=== Work instruction ===
Each entry that follows should be retyped exactly.

Data items
* * * * * * * * *

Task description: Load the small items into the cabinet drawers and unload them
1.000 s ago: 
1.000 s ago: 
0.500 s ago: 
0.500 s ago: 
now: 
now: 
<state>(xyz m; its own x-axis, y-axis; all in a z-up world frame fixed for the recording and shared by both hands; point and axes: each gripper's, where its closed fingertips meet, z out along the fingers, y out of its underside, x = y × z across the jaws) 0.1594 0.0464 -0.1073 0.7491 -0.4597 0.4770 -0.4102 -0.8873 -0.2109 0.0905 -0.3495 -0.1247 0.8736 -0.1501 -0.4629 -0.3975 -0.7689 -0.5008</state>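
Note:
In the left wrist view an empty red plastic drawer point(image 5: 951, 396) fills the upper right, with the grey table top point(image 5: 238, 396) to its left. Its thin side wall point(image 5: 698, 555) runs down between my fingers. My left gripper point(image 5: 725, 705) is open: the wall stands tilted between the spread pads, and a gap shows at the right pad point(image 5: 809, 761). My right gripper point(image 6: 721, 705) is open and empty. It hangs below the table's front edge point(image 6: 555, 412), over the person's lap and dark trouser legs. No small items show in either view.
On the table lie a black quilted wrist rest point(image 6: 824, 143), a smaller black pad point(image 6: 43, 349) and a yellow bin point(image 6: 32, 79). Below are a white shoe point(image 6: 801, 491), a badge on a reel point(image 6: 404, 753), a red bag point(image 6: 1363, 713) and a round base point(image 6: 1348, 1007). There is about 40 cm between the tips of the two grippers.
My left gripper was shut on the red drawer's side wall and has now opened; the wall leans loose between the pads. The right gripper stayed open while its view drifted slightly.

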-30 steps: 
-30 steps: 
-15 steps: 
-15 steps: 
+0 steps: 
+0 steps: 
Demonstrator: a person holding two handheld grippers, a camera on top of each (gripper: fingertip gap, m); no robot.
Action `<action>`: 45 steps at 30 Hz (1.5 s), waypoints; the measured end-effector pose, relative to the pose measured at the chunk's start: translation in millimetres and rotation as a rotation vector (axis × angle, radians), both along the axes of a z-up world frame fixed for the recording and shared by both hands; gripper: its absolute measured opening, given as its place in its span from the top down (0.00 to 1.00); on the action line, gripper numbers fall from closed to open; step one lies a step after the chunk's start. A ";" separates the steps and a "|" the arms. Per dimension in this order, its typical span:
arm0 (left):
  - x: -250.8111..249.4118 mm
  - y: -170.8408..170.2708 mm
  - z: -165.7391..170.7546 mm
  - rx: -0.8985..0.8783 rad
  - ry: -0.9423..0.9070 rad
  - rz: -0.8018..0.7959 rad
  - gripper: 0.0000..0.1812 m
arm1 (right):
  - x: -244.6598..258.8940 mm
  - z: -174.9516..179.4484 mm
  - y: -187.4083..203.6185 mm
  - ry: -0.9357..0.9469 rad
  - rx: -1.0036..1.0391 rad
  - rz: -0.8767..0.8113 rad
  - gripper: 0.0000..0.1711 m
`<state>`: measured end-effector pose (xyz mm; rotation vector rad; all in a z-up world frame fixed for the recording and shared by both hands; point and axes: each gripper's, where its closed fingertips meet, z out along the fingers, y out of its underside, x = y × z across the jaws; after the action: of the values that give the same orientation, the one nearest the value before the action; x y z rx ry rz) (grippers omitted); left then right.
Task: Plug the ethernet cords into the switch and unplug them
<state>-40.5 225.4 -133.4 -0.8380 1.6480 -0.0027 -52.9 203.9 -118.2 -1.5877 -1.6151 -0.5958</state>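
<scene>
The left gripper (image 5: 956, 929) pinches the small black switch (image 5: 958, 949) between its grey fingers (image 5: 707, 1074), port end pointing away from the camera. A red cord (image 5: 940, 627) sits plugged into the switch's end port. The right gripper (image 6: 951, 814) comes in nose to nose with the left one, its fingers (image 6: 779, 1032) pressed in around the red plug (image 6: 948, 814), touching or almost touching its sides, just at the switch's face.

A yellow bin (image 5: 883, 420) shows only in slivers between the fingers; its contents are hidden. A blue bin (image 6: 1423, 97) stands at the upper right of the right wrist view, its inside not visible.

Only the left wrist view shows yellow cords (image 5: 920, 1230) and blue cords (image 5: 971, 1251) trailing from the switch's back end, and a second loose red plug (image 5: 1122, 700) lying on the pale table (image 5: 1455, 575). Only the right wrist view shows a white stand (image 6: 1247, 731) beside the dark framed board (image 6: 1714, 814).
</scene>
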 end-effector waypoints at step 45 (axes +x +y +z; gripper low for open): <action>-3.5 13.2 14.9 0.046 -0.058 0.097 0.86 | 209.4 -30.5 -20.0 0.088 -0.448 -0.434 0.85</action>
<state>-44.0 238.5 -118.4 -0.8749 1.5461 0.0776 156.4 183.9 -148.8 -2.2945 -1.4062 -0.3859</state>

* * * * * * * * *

=== Reply to the exercise ===
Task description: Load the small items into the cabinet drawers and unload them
1.000 s ago: 
1.000 s ago: 
0.500 s ago: 
0.500 s ago: 
now: 
now: 
<state>(xyz m; its own x-axis, y-axis; all in a z-up world frame fixed for the recording and shared by both hands; point and axes: each gripper's, where its closed fingertips meet, z out along the fingers, y out of its underside, x = y × z across the jaws) 0.1594 0.0464 -0.1073 0.7491 -0.4597 0.4770 -0.4102 -0.8873 -0.2109 0.0905 -0.3495 -0.1247 0.8736 -0.1501 -0.4629 -0.3975 -0.7689 -0.5008</state>
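Note:
In the left wrist view an empty red plastic drawer point(image 5: 951, 396) fills the upper right, with the grey table top point(image 5: 238, 396) to its left. Its thin side wall point(image 5: 698, 555) runs down between my fingers. My left gripper point(image 5: 725, 705) is open: the wall stands tilted between the spread pads, and a gap shows at the right pad point(image 5: 809, 761). My right gripper point(image 6: 721, 705) is open and empty. It hangs below the table's front edge point(image 6: 555, 412), over the person's lap and dark trouser legs. No small items show in either view.
On the table lie a black quilted wrist rest point(image 6: 824, 143), a smaller black pad point(image 6: 43, 349) and a yellow bin point(image 6: 32, 79). Below are a white shoe point(image 6: 801, 491), a badge on a reel point(image 6: 404, 753), a red bag point(image 6: 1363, 713) and a round base point(image 6: 1348, 1007). There is about 40 cm between the tips of the two grippers.
My left gripper was shut on the red drawer's side wall and has now opened; the wall leans loose between the pads. The right gripper stayed open while its view drifted slightly.
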
-30 steps: 
-30 steps: 
-15 steps: 
-15 steps: 
+0 steps: 
+0 steps: 
Demonstrator: a person holding two handheld grippers, a camera on top of each (gripper: fingertip gap, m); no robot.
Action `<action>`: 45 steps at 30 Hz (1.5 s), waypoints; the measured end-effector pose, relative to the pose measured at the chunk's start: translation in millimetres and rotation as a rotation vector (axis × angle, radians), both along the axes of a z-up world frame fixed for the recording and shared by both hands; gripper: its absolute measured opening, given as its place in its span from the top down (0.00 to 1.00); on the action line, gripper numbers fall from closed to open; step one lies a step after the chunk's start. A ";" separates the steps and a "|" the arms. Per dimension in this order, its typical span:
arm0 (left):
  - x: -250.8111..249.4118 mm
  - y: -170.8408..170.2708 mm
  - z: -165.7391..170.7546 mm
  - rx: -0.8985..0.8783 rad
  - ry: -0.9423..0.9070 rad
  - rz: -0.8018..0.7959 rad
  - gripper: 0.0000..0.1812 m
arm1 (right):
  - x: -244.6598..258.8940 mm
  - z: -174.9516..179.4484 mm
  - y: -187.4083..203.6185 mm
  - ry: -0.9357..0.9469 rad
  - rx: -1.0036..1.0391 rad
  - rz: -0.8767..0.8113 rad
  - gripper: 0.0000..0.1711 m
`<state>`: measured end-effector pose (xyz mm; rotation vector rad; all in a z-up world frame fixed for the recording and shared by both hands; point and axes: each gripper's, where its closed fingertips meet, z out along the fingers, y out of its underside, x = y × z across the jaws; after the action: of the values that give the same orientation, the one nearest the value before the action; x y z rx ry rz) (grippers omitted); left then right.
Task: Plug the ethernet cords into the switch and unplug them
<state>-40.5 225.4 -133.4 -0.8380 1.6480 -0.0027 -52.9 203.9 -118.2 -1.5877 -1.6151 -0.5958</state>
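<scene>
The left gripper (image 5: 956, 929) pinches the small black switch (image 5: 958, 949) between its grey fingers (image 5: 707, 1074), port end pointing away from the camera. A red cord (image 5: 940, 627) sits plugged into the switch's end port. The right gripper (image 6: 951, 814) comes in nose to nose with the left one, its fingers (image 6: 779, 1032) pressed in around the red plug (image 6: 948, 814), touching or almost touching its sides, just at the switch's face.

A yellow bin (image 5: 883, 420) shows only in slivers between the fingers; its contents are hidden. A blue bin (image 6: 1423, 97) stands at the upper right of the right wrist view, its inside not visible.

Only the left wrist view shows yellow cords (image 5: 920, 1230) and blue cords (image 5: 971, 1251) trailing from the switch's back end, and a second loose red plug (image 5: 1122, 700) lying on the pale table (image 5: 1455, 575). Only the right wrist view shows a white stand (image 6: 1247, 731) beside the dark framed board (image 6: 1714, 814).
</scene>
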 end-effector waypoints at step 45 (axes +x +y +z; gripper low for open): <action>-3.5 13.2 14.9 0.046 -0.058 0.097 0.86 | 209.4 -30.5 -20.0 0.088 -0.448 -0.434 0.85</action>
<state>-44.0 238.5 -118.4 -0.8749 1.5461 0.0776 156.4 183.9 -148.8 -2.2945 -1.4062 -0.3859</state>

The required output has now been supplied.